From the outset, its interface allows controllers to quickly see which porters are on duty, the number of tasks they have completed and outstanding tasks for each person. Aside, the most valued feature of the system is its ability to shortlist the most suitable porters for each job request.

It is not just physical proximity to the job location that makes a porter suitable for a particular request. "The system also considers a porter's pending tasks, break times, and attributes required for the job request such as whether he or she is able to push a trolley bed," explains Mr Tey.

Currently, the system churns out a maximum of five recommended porters for each request. The controller then makes the assignment. In time, the plan is to allow the system to assign tasks automatically.

Promising results to date

The team looked into several metrics to assess the effectiveness of the portering system, one of which was: would the system be able to assign tasks with the same judgement as a human controller?

So far, results have been positive, with the system matching up to a human controller's decision making at about 75%, measured through cross-validation of the AI system's recommendation against actual assignments by controllers. With more production data generated every day, the model learns and improves its accuracy over time.

"Portering assignments require human judgement so there will never be full objective accuracy," explains Ms Oh. Exceptionally busy days and changes to job requests also naturally require controllers to make manual adjustments.

On the ground, the PTS team has benefitted from the new system. Team Leader Mdm Maimoon Binte Ramli shares, "With the system doing the assignments, I can focus on other things such as managing requests via phone calls and putting together simple reports, which I wasn't able to do before."

Meanwhile, Patient Transport Assistant Mdm Keng Lee Hwa enjoys the smoother workflow. "Task assignment is more accurate, and I don't have to move long distances between jobs. Patient service has improved because jobs are completed more quickly."

Previously, an average of 45 seconds was needed for a Controller to assign a task manually, but with AI, the time taken has been significantly reduced to 10 seconds. This translates to a 5 to 10% improvement in a patient's wait time for a porter.

The invisible work behind the scenes

Putting the AI-powered system together was a massive undertaking. Mr Tey and his team have had to gather three years' worth of data to kick start the machine learning process.

That wasn't all. The team had to ensure that the data "makes sense" to the machine.

Preparing datasets for training and testing was essential, and so was making sure that the data contained features that were relevant to the problem they were solving.

"We went through a gruelling phase of scrubbing the data to remove wrongly assigned jobs, and anomalies that came up during COVID-19. We needed the machine to learn only data reflecting a 'business as usual' situation," explains Ms Oh.

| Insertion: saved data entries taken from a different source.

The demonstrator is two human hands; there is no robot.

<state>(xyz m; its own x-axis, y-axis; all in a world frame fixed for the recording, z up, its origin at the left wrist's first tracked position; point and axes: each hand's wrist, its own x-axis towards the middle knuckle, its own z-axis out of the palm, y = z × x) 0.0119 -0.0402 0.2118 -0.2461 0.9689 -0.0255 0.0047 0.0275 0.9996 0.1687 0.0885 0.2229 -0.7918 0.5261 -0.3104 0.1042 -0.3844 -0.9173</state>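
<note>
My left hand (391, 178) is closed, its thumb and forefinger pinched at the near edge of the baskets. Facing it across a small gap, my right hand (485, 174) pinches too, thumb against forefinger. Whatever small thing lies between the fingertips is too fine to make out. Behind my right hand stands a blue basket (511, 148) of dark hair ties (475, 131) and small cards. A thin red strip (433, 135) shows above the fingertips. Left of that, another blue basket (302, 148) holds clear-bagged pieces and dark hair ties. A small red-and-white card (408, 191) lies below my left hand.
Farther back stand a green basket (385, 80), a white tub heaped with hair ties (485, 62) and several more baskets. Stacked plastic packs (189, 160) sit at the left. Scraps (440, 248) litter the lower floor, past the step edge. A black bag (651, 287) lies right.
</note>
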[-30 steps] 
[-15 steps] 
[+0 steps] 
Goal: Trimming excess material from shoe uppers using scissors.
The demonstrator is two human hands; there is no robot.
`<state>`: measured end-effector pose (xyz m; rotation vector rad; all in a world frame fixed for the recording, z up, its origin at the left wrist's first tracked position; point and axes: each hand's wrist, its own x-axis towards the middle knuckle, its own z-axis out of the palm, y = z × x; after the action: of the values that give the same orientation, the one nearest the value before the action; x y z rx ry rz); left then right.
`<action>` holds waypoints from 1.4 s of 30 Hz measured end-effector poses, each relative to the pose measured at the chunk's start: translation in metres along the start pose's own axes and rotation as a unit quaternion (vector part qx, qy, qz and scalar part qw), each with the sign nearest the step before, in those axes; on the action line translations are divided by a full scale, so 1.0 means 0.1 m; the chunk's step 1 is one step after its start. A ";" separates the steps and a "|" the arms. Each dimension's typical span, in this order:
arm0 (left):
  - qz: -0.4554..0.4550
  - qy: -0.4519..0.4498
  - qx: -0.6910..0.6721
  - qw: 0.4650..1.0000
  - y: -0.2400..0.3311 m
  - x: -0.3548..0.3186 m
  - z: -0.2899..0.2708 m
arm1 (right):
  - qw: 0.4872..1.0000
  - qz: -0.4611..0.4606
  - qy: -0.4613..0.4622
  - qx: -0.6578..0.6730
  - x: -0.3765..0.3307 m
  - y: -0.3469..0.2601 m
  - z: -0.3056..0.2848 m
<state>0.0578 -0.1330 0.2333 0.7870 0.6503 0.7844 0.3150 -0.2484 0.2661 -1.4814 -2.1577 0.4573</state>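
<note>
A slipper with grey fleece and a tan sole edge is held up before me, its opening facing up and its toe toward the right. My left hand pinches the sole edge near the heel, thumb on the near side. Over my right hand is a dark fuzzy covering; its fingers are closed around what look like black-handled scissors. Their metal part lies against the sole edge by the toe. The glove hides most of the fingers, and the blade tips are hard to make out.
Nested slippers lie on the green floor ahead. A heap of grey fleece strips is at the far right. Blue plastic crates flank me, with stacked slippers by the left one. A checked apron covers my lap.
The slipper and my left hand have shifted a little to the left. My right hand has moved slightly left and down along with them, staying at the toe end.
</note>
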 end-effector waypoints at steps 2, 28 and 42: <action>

This amounted to hundreds of thousands of data points, which the team took months to pore over.

Even picking a vendor for the project was a drawn-out process as the team had to prioritise data security and ensure the vendor had a stellar track record.

It would have been easy to give up on the project, professes Ms Oh. "It has taken a lot of time to get here, on top of managing our daily work, but our team persevered and the management continued to support us."

What's next

Since the roll out of the AI system in July 2023, the team has continued to check on the accuracy of AI-generated assignments and fine-tune the algorithm to improve the AI model as more production data is being generated every day.

At the same time, a new project team has been convened under the Patient Support Services (PSS) Division to explore the use of predictive AI to transform other support functions, such as clinical coding in the Health Information Management Services Department.

The AI-powered Portering Task Assignment System will only get more accurate with time as it continues to learn new data every day—and it can potentially improve workflows and productivity beyond KKH's PTS office.